P.: En el afiche, Adrián Vergés aparece caracterizado como un Catriel algo andrógino.

D.R.: (Ríe) ¿Cómo es eso? A las chicas les parece muy sexy. Otra gente lo comparó con el Catriel de Osvaldo Laport. Este chico nos cayó del cielo, apenas lo vimos supimos que era Hilario. El es campeón nacional de malambo sureño, el que se baila con bota de potro. El malambo tiene un peso dramático muy importante en esta historia. Además hay algo muy sexy en ese movimiento de piernas que parece imitar el movimiento de un potro. Es hermoso. Yo jugué mucho con la figura del caballo y su simbología.Y Vergés tiene un tatuaje sobre el hombro con la figura de un caballo. Dice que se lo hizo hace muchos años. Mire si no estaba destinado para este papel.


P.:
¿Qué otras danzas aparecen en el espectáculo?

D.R.: Chacareras, guaynitos -que son una expresión del carnavalito-, gato, escondidos y por supuesto la figura de la zamba que es la expresión del amor.


P.:
¿Se siente influido por su padre, Alejandro Romay, en el gusto por los musicales?

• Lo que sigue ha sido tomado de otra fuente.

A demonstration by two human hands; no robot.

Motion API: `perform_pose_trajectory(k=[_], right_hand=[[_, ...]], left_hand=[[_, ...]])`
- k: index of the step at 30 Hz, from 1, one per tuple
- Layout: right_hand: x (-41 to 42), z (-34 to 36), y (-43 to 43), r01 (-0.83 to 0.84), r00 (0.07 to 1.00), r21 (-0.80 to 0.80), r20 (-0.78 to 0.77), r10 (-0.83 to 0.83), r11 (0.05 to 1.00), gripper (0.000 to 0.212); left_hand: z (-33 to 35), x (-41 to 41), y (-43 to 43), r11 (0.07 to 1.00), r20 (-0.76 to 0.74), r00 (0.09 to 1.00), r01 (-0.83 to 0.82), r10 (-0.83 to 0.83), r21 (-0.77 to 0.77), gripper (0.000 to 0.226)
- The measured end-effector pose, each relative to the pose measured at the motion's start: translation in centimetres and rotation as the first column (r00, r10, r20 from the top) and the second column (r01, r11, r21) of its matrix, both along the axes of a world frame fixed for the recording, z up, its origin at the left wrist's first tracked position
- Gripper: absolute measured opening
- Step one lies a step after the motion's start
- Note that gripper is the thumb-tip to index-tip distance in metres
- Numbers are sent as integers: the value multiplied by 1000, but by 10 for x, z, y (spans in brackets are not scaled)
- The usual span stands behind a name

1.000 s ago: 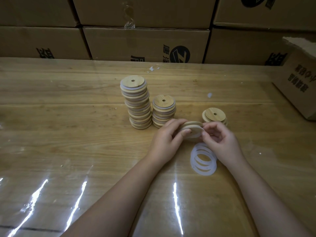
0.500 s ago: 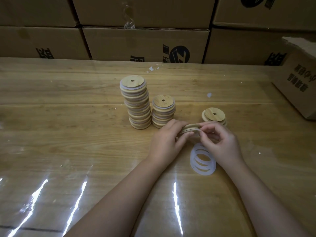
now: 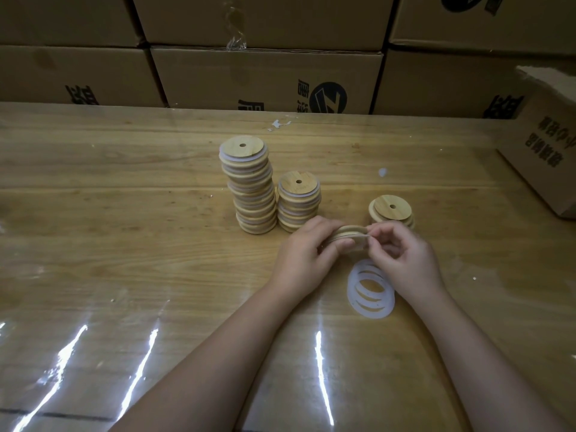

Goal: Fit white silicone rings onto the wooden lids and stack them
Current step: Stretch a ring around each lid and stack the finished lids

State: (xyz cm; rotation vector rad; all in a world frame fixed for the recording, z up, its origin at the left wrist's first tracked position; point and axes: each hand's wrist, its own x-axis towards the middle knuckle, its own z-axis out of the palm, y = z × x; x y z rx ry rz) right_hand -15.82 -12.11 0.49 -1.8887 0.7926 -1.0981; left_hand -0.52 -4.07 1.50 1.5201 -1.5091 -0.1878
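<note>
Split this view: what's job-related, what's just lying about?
Job: round wooden lid in left hand and right hand; loose white silicone rings; tall ringed-lid stack; short ringed-lid stack; low lid pile.
Lying about: brown cardboard boxes; small white scraps.

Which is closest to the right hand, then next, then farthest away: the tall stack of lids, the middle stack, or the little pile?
1. The little pile, just behind the right hand.
2. The middle stack, to the left, past the held lid.
3. The tall stack, farthest to the left.
</note>
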Motion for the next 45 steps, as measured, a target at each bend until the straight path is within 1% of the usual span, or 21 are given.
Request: perform_pose_trajectory(k=[3,7,11,14,16,18,21,23,27,33,35,37,40,42,43,45], right_hand=[[-1,1,0,-26,999,-26,-22,25,999,29],[-2,-1,-2,-62,998,42,-1,62,997,26],[-2,-4,-3,-62,998,81,26,60,995,28],[-1,-5,-3,-51,999,64,-16,52,997,30],[-2,-5,-3,-30,999,38,-17,31,999,35],[-2,-5,-3,-10,1000,17,-11,10,1000,36],[-2,-5,-1,18,1000,-33,-16,-18,999,34],[-1,-4,-1,29,1000,-61,-9,-30,998,35],[0,-3,-1,56,998,-113,5,-56,992,34],[1,-1,-1,90,996,-82,28,-88,993,36],[0,-1,-1,89,996,-99,9,-89,991,34],[-1,-1,-1,98,995,-131,-19,-101,986,27],[-2,0,-2,103,988,-241,-88,-127,965,19],[-3,-1,-2,70,982,-290,-147,-117,954,17],[-3,-1,-1,49,983,-277,-158,-96,960,18],[-3,0,1,25,989,-193,-139,-52,981,26]], left_hand=[[0,2,0,1000,-64,998,1,-1,2,26],[-2,4,-1,1000,-97,995,0,1,6,25],[-4,4,-3,1000,-122,992,13,-13,3,24],[-4,4,-4,1000,-162,987,11,-12,-8,24],[-4,4,-4,1000,-186,982,11,-10,5,25],[-4,3,-4,999,-172,985,1,5,34,24],[-6,2,-4,998,-78,996,-35,38,45,24],[-6,1,-3,998,-49,998,-45,47,39,23],[-5,2,-3,998,-61,997,-51,52,24,21],[-2,1,-1,999,-46,998,-38,37,-10,22],[-2,1,-1,999,-58,998,-32,31,-16,22],[-1,1,-1,999,-65,998,-19,18,-26,22],[-1,1,-1,999,-82,997,-12,9,-33,23],[-2,2,-2,999,-116,993,-15,11,-34,24],[-2,3,-2,999,-126,992,-14,10,-33,24],[-2,4,-2,999,-121,993,-13,10,-30,24]])
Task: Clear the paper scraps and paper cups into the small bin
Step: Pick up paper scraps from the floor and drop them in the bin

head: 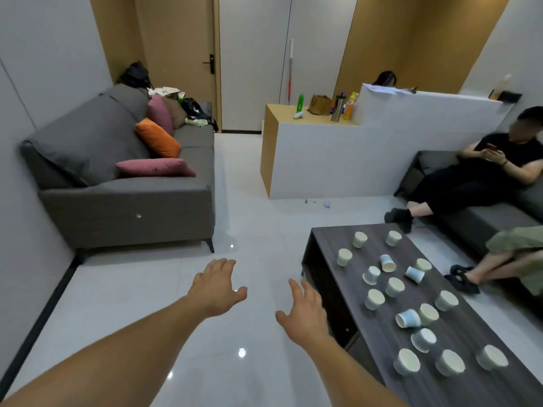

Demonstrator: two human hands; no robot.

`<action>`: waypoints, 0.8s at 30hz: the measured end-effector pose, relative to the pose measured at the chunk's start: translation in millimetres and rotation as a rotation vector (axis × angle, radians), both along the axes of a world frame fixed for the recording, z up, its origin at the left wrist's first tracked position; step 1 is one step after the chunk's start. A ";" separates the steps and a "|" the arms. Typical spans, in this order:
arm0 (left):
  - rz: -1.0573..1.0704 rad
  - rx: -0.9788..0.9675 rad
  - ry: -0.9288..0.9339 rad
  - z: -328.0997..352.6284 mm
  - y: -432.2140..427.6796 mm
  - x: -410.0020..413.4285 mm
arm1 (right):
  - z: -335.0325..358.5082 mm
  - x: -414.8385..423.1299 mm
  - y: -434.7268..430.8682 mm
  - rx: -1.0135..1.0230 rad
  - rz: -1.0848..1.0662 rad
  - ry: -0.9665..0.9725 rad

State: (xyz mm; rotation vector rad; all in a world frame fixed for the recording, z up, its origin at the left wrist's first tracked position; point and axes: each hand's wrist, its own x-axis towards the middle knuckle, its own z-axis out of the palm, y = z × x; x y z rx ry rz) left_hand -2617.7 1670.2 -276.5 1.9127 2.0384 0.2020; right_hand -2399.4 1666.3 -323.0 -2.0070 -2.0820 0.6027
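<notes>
Both hands were held out over the pale floor [258, 218], to the left of the low dark table [329, 239], and neither held anything. The left hand [219, 286] had its fingers spread and relaxed; the right hand [305, 315], nearer the table's left edge, was equally slack, thumb out, touching nothing.

The paper cups [375, 299] lay scattered over the table top, about 16 of them, most upright and several tipped on their sides, such as the blue one [407, 318] toward the near end. No cup was in either hand. A small pale bit [326, 204] on the far floor by the white counter [323, 160] may have been a paper scrap, but it was too small to tell. The small bin was not in view.

By my reading, the clearing had not yet begun: this was the approach. The next move called for finding the bin first, then swinging the right hand rightward onto the nearest cups, where nesting several before carrying would save trips.
</notes>
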 end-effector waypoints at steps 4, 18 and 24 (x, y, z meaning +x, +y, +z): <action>-0.014 -0.024 0.009 -9.1 73.0 0.8 | -6.9 3.8 76.3 0.008 -0.001 -0.007; -0.152 -0.048 0.007 -8.8 421.3 -19.7 | -0.1 -20.7 372.3 -0.010 -0.149 0.010; -0.238 -0.064 0.031 -17.7 551.3 27.6 | -20.2 13.2 488.0 -0.046 -0.202 0.029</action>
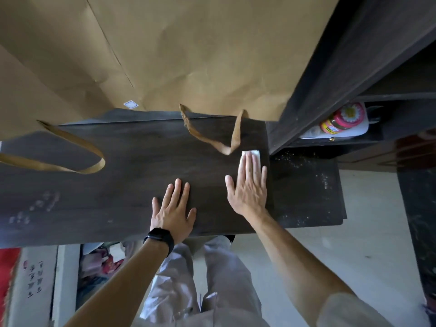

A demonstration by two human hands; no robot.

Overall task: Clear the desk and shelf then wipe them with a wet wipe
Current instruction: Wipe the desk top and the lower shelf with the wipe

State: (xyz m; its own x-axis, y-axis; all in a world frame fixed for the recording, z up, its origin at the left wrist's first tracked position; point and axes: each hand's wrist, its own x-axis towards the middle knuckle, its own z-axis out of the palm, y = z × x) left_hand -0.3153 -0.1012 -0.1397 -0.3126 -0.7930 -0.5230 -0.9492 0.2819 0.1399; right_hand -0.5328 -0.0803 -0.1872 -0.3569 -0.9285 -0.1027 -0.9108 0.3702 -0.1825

D.R.: Gracias a mi padre ví muchísimos musicales desde chico, pero quien me metió en esto no fue él sino mi mujer (Mora Godoy, coreógrafa y protagonista «Tanguera»). Con él me inicié en la televisión y a eso me dediqué hasta que me enamoré de este género. Ahora ya no me muevo más de acá. Mire, alguien me decía que cuando uno crea recurre a imágenes que lo acompañaron toda la vida. Y la verdad es que me dí cuenta de que este vínculo tan fuerte que tiene el protagonista con el caballo deriva de un recuerdo que me quedó de chico, cuando mi padre puso «Equus» de Peter Schaffer. La imagen de Miguel Angel Solá interpretando a ese chico obsesionado con los caballosfue muy pregnante y de alguna manera me apropié de ella para «Nativo». Uno se da cuenta de que este tipo de vocación pasa por la sangre.

«Nativo»
cuenta con el mismo equipo de «Tanguera»: Diego Romay (idea, libro, producción general y dirección artística), Eladia Blázquez (música y letra de canciones), Omar Pacheco (diseño de puesta en escena y supervisión general), Gerardo Gardelín (dirección musical y música original), Ariel del Mastro (dirección de luces), Valeria Ambrosio (dirección de arte), a los que ahora se suman Nicolas «Colacho» Brizuela (música original) y Gustavo Zajac (dirección coreográfica y puesta en escena).